Наконец яма была готова. Валиади принялся упаковывать картины. Скатанные трубкой, зашитые в просмоленный брезент, холсты сделались похожими на круглые черные бревна. Затем он смастерил ящик и, бережно уложив в него черные кругляши, стал заколачивать крышку. «Как гроб…» Валиади поморщился: экое глупое сравнение! Но когда первые комья земли гулко застучали по дощатой крышке, оно, назойливое, снова напросилось.
Притоптав землю, Валиади запер сарай, поднялся в мастерскую и присел у открытого окна. Было уже поздно, ночь темная наступила, хоть глаз коли. В черных тучах низкого неба, то скрещиваясь шпагами, то сваливаясь к горизонту, дрожали два тонких прожекторных луча. В воздухе стоял горьковатый, смешанный с дымом пожаров запах увядающих листьев и цветов табака. Из-за деревянного забора слышалось глухое астматическое покашливанье соседа – старика Дрознесса: ему было душно в доме, он до поздней осени ночевал в саду.
Валиади глядел в черноту осенней ночи, думал.
Итак?
Итак, что же будет дальше? Лизе станет лучше, и тогда… Но станет ли – вот вопрос. Сегодня, копая яму, упаковывая картины, он то и дело заглядывал к ней, и все было то же: короткая утренняя передышка сменилась снова жестоким жаром.

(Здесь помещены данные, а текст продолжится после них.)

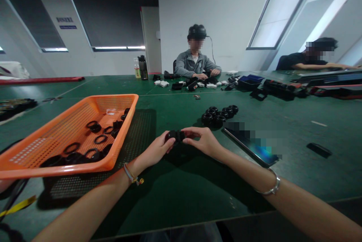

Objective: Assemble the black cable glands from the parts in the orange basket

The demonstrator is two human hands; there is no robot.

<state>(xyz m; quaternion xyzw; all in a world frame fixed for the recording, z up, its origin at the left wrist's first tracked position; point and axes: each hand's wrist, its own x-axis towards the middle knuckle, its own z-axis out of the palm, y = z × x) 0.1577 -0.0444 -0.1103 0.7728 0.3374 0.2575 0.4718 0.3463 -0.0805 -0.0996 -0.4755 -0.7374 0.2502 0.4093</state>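
Note:
Both my hands meet over the green table (181, 193) on one small black part (175, 135). My left hand (157, 149) pinches its left end with thumb and fingers. My right hand (201, 140) grips its right end, fingers curled over the top. Just beyond them lies a cluster of several black ring-shaped parts (220, 114). To the left stands an orange mesh basket (124, 129) holding several black rings and small black pieces.
A phone (250, 147) lies flat to the right of my hands, and a small black bar (319, 150) further right. A person sits across the table among black and white parts; another sits at far right. Bottles (141, 68) stand at the back.

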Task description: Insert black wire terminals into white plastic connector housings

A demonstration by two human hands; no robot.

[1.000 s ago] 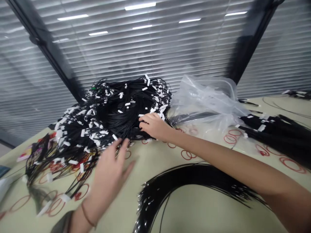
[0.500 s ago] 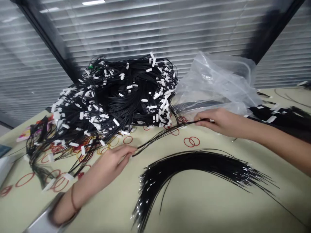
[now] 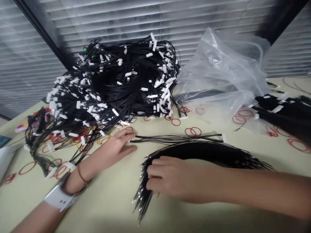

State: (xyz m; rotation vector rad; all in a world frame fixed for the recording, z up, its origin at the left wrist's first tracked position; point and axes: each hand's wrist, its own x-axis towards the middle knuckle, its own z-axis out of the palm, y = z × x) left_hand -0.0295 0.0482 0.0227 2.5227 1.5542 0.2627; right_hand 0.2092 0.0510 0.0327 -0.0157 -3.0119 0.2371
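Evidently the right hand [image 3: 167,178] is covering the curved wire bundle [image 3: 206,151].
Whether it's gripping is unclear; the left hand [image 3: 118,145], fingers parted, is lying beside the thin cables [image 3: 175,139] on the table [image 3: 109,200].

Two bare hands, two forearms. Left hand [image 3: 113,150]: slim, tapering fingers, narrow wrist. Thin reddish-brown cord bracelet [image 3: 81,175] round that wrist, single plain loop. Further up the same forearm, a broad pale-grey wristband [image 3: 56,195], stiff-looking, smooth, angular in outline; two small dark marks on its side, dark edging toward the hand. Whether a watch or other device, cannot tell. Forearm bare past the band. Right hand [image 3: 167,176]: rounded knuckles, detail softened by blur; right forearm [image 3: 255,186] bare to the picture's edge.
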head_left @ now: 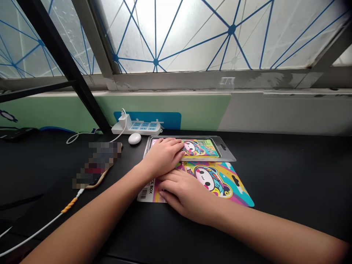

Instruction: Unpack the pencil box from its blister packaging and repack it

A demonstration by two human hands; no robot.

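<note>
Left hand [162, 156] is resting flat on a plastic blister pack [203, 148], right hand [184, 192] flat on a cartoon card [217, 181] just below it, neither grip clenched, all on the black surface [288, 172].

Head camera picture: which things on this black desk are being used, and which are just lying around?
Being used:
left hand, on a clear plastic blister pack
right hand, on a cartoon-printed pencil box card

Lying around:
white power strip
white charger
white oval object
pixelated object
white cable
</note>
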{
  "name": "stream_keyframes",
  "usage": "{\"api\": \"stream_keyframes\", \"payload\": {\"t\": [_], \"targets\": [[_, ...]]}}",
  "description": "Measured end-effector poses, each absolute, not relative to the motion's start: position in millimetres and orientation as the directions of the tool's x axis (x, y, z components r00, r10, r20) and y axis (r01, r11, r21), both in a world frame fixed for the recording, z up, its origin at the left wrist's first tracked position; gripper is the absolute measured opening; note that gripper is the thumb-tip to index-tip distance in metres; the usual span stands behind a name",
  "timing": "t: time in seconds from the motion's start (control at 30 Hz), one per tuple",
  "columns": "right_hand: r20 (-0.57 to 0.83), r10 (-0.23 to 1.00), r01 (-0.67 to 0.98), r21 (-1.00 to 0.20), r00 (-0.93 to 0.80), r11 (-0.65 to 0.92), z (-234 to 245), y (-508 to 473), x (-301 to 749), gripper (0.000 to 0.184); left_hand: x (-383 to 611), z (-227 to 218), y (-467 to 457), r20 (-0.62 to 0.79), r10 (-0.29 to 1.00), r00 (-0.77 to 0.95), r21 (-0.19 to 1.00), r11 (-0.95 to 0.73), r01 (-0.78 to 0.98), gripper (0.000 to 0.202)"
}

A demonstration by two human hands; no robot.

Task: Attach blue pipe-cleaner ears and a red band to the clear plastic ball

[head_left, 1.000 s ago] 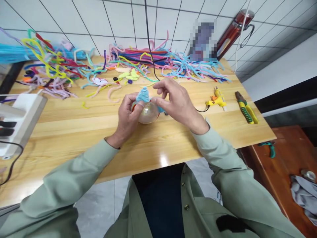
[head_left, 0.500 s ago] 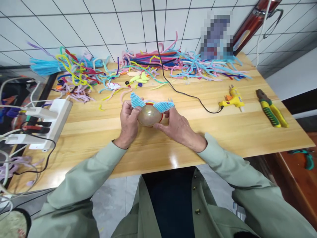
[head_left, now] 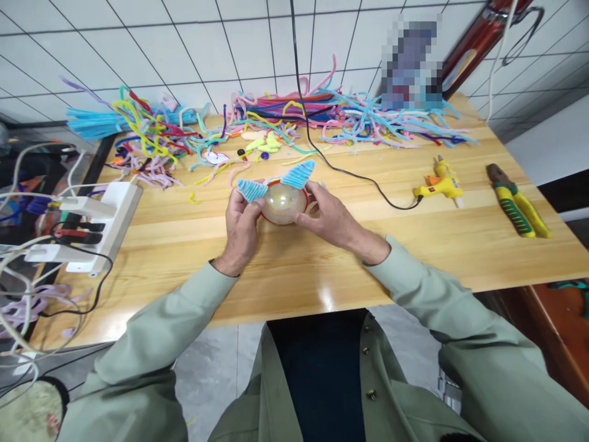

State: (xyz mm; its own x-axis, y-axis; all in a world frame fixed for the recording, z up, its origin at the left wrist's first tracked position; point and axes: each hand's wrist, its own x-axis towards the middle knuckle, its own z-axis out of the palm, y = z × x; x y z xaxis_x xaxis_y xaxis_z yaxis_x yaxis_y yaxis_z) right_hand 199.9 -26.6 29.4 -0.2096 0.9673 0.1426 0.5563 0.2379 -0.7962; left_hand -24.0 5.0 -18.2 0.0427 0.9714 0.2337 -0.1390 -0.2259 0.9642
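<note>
A clear plastic ball (head_left: 281,204) with a red ring and two light-blue pipe-cleaner fins (head_left: 298,174) is held just above the wooden table (head_left: 414,245). My left hand (head_left: 241,228) grips the ball's left side, its fingers curled round it under the left fin. My right hand (head_left: 332,220) grips the ball's right side, fingers closed against it below the right fin.
Heaps of coloured pipe cleaners (head_left: 257,126) lie along the table's back edge. A yellow glue gun (head_left: 439,184) with a black cord and yellow-green pliers (head_left: 518,201) lie at the right. A white power strip (head_left: 99,227) with cables sits at the left edge.
My right hand came down from pinching the fin top to gripping the ball's right side. The ball turned so both blue fins show on top. The view shifted right and up a little.
</note>
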Motion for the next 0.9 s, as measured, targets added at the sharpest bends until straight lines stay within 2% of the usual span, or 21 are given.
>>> {"api": "stream_keyframes", "payload": {"t": [0.13,0.27,0.47,0.7,0.9], "targets": [[0.189,0.959,0.564,-0.779,-0.208,0.276,28,-21,196,0.076,-22,-19,4,0.239,0.971,0.024,0.952,-0.23,-0.201,0.047],[0.212,0.961,0.586,-0.761,-0.178,0.277,24,-20,192,0.079,-21,-19,4,0.275,0.961,-0.026,0.938,-0.274,-0.213,0.044],[0.261,0.95,0.598,-0.739,-0.17,0.31,14,-19,192,0.078,-24,-19,8,0.342,0.937,-0.068,0.937,-0.345,-0.049,0.041],[0.3,0.936,0.596,-0.722,-0.186,0.35,9,-20,194,0.078,-27,-9,7,0.35,0.937,-0.012,0.937,-0.349,0.014,0.039],[0.31,0.933,0.596,-0.72,-0.183,0.356,7,-21,193,0.08,-28,-6,5,0.403,0.915,0.011,0.913,-0.403,0.069,0.046]]}}
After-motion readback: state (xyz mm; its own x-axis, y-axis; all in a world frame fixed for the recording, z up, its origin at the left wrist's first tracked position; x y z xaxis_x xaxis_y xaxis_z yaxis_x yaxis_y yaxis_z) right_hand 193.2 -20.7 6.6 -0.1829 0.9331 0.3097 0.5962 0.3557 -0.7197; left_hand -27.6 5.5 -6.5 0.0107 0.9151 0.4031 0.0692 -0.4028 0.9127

Так есть ли смысл ждать улучшения? Разумно ли откладывать отъезд? Что толку в Лизином выздоровлении, если город к тому времени будет сдан, если они окажутся в неволе? А ведь спокойно-то рассудить – не все ли равно, лежать Лизе дома или в вагоне? Ну, разумеется, там и духота, и тряска, и сквозняки – все это очень плохо, но… рабство-то ведь еще хуже! Конечно, немцы, возможно, и не причинят ему зла: как-никак, он художник, кюнстлер, так сказать… «Экой дурень! – тут же обругал себя Валиади. – Ведь придумал же: кюнстлер! Никакой ты, брат, не кюнстлер, ты – русский художник, и этого забывать не следует ни при каких, пусть даже самых тяжелых, обстоятельствах!